The term "fusion" often fails to live up to the hype. In the case of Toronto-based Rakkatak, though, it's appropriated and appropriate. The goal is to take Indian classical music, give it a contemporary twist, and knock down a few barriers along the way. The music is built around the tabla playing and occasional raga vocal scales of Anita Katakkar, and the dreamy bass of Oriana Barbato. Two women fronting an Indian music ensemble is just the start—Katakkar's heritage is Indian/Scottish/Canadian and Barbato is Chilean.
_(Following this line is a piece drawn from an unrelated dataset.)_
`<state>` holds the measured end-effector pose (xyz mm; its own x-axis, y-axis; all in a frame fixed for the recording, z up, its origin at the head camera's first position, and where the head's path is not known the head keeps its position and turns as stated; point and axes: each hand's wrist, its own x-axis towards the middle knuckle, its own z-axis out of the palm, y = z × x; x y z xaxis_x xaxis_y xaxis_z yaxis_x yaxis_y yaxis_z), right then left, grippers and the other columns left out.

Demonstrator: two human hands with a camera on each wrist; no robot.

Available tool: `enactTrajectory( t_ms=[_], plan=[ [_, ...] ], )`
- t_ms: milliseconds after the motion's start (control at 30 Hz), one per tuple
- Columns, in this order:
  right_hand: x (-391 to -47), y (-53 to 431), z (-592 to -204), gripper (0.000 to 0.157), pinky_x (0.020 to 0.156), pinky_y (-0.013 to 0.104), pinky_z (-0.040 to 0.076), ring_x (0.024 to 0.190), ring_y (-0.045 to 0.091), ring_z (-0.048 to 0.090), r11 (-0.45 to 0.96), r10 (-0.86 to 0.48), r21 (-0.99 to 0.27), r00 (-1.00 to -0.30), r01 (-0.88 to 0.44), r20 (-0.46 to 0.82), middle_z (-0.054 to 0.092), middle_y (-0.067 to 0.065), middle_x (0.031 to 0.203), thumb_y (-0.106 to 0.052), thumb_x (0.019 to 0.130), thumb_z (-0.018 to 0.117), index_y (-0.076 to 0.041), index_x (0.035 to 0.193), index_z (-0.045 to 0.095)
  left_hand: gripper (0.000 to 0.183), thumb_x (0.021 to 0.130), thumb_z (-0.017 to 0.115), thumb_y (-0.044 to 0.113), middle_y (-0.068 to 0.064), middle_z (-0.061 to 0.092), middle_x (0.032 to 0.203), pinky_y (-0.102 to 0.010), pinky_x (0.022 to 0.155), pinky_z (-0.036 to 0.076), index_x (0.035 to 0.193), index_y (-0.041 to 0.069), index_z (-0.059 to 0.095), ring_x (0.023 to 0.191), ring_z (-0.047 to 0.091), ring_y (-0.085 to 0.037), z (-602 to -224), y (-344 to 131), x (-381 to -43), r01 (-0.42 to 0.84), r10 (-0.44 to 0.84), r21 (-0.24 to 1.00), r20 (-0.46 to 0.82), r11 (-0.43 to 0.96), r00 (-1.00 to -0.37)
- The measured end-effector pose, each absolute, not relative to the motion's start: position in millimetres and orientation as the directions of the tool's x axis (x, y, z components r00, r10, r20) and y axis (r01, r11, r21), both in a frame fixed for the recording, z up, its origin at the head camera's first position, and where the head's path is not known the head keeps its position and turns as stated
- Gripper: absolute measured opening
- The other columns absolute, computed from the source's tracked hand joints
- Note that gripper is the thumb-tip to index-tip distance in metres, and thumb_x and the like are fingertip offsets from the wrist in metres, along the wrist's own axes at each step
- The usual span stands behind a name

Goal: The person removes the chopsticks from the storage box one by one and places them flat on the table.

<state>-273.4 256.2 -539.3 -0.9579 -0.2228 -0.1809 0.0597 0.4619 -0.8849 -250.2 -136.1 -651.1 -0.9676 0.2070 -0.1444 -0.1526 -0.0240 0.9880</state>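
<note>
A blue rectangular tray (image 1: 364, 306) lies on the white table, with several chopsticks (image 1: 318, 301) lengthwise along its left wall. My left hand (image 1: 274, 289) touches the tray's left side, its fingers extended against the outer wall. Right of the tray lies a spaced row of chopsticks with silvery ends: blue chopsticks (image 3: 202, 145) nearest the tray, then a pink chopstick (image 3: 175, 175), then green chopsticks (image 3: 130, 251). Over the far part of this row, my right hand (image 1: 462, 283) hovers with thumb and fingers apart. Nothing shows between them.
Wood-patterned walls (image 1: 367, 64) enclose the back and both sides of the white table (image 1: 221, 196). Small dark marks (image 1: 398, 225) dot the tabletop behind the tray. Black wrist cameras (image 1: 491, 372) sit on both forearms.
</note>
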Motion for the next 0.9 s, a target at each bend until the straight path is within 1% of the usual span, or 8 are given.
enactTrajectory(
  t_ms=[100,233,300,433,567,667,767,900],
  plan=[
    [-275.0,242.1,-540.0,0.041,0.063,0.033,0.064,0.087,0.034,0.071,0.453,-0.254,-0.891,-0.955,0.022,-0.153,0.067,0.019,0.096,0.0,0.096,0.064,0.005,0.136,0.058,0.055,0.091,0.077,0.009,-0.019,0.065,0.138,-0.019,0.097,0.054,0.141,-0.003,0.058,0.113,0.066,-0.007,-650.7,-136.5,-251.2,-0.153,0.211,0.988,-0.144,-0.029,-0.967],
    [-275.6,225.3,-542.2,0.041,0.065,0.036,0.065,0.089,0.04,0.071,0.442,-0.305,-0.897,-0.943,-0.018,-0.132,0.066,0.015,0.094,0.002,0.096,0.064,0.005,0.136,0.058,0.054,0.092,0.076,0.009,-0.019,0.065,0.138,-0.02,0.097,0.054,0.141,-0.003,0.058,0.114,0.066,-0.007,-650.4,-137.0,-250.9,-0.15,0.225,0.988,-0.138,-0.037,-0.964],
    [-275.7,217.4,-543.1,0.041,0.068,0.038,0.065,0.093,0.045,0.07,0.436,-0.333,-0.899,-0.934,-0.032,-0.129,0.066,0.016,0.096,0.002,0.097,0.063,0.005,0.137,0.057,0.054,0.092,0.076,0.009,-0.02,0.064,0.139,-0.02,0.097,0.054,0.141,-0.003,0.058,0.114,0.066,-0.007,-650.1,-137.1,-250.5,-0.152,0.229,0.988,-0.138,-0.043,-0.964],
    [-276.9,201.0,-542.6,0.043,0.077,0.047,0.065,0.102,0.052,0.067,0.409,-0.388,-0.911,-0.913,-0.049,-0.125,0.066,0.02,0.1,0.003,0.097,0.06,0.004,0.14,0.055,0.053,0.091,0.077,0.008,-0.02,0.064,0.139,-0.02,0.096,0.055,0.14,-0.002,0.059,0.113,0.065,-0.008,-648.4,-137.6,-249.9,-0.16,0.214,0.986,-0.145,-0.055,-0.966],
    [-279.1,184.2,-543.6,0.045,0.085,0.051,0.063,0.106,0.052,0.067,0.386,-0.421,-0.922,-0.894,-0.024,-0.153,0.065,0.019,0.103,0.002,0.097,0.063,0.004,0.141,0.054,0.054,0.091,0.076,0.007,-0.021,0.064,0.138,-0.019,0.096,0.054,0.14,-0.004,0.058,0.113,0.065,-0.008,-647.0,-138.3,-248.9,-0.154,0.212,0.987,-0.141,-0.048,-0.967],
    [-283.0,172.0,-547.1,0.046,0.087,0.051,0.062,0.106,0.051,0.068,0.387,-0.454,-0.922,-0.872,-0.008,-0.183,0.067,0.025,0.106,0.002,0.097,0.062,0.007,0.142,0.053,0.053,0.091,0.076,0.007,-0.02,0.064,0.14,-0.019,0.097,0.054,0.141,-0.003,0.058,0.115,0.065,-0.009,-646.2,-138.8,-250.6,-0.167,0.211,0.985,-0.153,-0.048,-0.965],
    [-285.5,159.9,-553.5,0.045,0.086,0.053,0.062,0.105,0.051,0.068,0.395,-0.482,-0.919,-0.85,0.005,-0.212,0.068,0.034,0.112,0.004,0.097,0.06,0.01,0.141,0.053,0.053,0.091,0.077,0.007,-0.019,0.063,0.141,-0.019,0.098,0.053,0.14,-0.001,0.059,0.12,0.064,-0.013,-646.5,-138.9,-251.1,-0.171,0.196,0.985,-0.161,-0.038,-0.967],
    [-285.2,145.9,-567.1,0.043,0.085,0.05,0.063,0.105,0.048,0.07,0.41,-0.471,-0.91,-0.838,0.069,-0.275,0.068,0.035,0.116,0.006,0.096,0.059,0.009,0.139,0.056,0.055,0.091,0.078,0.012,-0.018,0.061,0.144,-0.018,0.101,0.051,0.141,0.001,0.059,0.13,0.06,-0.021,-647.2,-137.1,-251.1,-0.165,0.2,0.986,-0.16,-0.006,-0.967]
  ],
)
Featured sitar player Rex Van der Spuy is of South African and Indian extraction and, when not manning the sitar, is a video game designer and prolific tech author. Small Pieces, Rakkatak's third CD, is as advertised—music designed to lull you into submission rather than impress through volume or showiness. "Medley" fuses a hypnotic groove with a segued cover into The Beatles' "Norwegian Wood" and, like all nine tracks, takes its time in developing. Much Indian composition is built on the concept that music should "color the mind." To that end, "Dreaming" is a somnambulant stroll and "Thoughts of You" is drifty and introspective. My favorite piece is "Rain After Fire," composed in response to Western Canadian wildfires. Bass and tabla lurk in the background with quiet drama, with the sitar evoking on again/off again showers that spurt, drip, and fade to mist. Those who want a splash of loosely structured jazz should sample "XYZ" with its atonal flirtations, or the creative noodling of "Riffing on 9." ★★★★
#rakkatak
@rakkatak
#smallpieces

Rob Weir

 Note: YouTube footage and album tracks often vary in presentation stye.